Può essere interessato un vaso di qualsiasi tipo e grandezza: arterie, arteriole, vene, venule e capillari. Comunque, la maggior parte dei processi fisiopatologici può essere ascritta all'infiammazione arteriosa, che è in grado di condurre all'occlusione parziale o totale dei vasi e alla necrosi tissutale conseguente. Poiché la vasculite è spesso segmentale o focale, la biopsia di un tessuto clinicamente sospetto potrebbe non dare una diagnosi istologica definitiva. Tuttavia, la reazione fibrosa periavventiziale e dell'intima a un focolaio di intensa infiammazione della parete vasale, frequentemente si estende al di sopra e al di sotto del segmento stesso, sicché il dato istologico di una fibrosi e di un'iperplasia dell'intima o di una perivasculite, può suggerire la presenza di una zona adiacente di vasculite.

Classificazione

Le numerose malattie vasculitiche sono utilmente classificate in base alla grandezza e alla profondità del vaso principalmente colpito (v. anche le trattazioni specifiche, in altre parti del Manuale).
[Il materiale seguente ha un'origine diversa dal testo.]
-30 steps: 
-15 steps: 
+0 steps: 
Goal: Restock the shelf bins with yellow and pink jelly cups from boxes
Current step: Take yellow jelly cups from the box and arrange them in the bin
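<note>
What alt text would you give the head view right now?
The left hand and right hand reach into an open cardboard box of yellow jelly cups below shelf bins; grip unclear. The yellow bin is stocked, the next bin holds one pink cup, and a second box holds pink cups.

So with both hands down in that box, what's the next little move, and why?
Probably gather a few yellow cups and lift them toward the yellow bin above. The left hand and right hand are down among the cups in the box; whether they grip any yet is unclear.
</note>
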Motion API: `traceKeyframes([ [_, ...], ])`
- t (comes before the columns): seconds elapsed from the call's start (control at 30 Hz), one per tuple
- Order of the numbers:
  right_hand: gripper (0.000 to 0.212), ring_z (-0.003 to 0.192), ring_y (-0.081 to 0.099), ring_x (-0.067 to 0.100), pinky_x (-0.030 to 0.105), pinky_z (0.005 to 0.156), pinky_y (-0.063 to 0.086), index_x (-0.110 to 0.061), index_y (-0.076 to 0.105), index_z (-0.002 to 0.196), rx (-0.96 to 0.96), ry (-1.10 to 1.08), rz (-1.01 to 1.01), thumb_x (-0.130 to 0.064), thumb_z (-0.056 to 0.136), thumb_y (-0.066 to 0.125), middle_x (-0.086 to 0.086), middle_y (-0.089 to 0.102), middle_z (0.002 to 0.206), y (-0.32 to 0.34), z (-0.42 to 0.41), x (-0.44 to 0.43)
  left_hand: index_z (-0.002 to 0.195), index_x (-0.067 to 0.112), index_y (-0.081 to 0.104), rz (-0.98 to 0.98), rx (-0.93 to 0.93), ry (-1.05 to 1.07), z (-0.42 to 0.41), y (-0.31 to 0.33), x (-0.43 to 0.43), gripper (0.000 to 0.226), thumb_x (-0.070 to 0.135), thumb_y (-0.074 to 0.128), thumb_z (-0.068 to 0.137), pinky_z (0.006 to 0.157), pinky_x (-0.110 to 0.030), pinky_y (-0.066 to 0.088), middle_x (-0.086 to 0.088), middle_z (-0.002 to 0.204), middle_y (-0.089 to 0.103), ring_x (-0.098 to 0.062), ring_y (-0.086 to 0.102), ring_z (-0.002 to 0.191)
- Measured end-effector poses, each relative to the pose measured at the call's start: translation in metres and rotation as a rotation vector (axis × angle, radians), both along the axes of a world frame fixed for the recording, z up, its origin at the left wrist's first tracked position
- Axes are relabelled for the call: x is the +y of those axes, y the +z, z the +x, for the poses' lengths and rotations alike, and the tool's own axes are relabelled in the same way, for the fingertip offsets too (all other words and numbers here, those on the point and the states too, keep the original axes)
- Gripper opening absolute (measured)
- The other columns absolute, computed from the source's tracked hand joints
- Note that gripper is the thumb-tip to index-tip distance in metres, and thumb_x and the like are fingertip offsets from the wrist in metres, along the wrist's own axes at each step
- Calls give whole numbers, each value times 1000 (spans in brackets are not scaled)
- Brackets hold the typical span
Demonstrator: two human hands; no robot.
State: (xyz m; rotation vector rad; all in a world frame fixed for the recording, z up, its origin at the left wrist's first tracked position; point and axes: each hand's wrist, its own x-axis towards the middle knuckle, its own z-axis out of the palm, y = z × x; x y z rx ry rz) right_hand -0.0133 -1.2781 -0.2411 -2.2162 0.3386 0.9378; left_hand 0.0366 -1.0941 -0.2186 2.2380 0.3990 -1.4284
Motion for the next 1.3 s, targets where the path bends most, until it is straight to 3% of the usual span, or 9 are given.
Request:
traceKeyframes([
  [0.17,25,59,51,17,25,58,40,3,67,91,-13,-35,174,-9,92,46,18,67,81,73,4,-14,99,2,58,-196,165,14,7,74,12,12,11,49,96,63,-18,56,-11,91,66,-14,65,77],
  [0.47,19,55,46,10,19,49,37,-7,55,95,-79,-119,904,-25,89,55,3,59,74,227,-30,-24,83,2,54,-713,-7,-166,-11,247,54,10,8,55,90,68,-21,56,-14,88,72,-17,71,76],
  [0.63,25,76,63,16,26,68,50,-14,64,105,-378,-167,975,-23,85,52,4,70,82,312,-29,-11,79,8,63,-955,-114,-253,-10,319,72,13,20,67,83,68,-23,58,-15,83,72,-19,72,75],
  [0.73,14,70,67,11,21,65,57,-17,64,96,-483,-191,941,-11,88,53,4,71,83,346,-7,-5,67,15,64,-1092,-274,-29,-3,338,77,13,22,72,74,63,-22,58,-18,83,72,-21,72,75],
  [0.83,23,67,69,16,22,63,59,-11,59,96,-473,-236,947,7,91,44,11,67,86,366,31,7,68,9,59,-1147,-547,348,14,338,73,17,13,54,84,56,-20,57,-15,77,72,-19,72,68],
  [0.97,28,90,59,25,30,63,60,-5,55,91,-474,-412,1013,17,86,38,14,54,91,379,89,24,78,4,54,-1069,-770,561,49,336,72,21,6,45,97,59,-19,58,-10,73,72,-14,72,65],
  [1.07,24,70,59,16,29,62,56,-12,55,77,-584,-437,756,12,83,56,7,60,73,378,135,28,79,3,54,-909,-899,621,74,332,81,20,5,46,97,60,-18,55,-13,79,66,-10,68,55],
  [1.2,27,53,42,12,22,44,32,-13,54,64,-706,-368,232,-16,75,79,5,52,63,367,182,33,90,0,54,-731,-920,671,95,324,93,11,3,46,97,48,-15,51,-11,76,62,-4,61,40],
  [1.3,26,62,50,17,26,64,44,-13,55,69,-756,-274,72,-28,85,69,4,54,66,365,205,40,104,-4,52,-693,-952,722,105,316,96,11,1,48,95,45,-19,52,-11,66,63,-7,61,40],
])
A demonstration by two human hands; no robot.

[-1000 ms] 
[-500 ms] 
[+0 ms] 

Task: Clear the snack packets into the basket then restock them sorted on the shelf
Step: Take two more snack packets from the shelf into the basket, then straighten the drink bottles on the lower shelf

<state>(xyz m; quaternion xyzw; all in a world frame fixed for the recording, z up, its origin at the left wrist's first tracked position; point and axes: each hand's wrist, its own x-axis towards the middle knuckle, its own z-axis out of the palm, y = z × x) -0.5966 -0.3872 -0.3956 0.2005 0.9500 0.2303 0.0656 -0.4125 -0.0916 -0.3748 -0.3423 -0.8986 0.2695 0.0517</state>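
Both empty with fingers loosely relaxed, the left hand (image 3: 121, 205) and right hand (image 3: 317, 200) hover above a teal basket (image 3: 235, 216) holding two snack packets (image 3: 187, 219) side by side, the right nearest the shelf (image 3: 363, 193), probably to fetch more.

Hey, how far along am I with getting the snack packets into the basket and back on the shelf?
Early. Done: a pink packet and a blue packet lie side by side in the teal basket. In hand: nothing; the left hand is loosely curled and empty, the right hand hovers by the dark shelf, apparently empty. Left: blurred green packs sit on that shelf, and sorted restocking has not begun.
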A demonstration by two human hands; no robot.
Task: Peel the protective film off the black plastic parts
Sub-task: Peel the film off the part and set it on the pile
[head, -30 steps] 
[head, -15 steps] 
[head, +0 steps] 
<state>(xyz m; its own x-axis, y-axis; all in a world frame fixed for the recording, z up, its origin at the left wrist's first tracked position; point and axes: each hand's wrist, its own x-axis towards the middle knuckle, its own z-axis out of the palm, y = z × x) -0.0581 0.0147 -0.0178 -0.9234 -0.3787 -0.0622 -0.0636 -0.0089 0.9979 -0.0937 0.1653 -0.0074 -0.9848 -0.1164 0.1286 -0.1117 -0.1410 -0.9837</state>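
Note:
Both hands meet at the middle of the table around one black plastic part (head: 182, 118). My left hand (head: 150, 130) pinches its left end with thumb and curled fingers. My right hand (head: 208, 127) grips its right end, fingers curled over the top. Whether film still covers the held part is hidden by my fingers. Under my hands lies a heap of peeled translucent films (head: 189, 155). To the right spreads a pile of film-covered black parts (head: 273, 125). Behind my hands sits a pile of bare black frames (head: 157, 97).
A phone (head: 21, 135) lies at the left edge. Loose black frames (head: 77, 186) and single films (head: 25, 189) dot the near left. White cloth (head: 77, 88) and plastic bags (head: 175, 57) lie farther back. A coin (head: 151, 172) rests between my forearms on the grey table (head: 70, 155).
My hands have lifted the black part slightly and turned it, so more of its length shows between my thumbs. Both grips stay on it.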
La profondità delle lesioni è determinata da quanto il processo si estende in direzione viscerale a partire dai tegumenti. La Tab. 50-5 elenca alcuni dei disordini vasculitici in base al tipo di infiammazione e alla presentazione clinica.

Molte altre malattie sono caratterizzate o fortemente associate a lesioni vasculitiche. Infarti reumatoidi ungueali, ulcere degli arti inferiori e le altre lesioni delle malattie reumatiche sembrano riconoscere come loro meccanismo patogenetico di base un foco centrale di vasculite. Gran parte della fisiopatologia del LES può essere addebitata alla vasculite, con o senza occlusione vascolare secondaria, che è particolarmente evidente nei "ciuffi" glomerulari renali. La polimiosite, o dermatomiosite dell'infanzia, presenta frequentemente elementi vasculitici nei muscoli e in siti extramuscolari ed extracutanei. Anche l'apparentemente lieve ed estesa proliferazione intimale delle piccole arterie che caratterizza la sclerosi sistemica, può essere un evento postinfiammatorio. Altre sindromi caratterizzate da una grave vasculite comprendono la poliarterite nodosa e la granulomatosi di Wegener.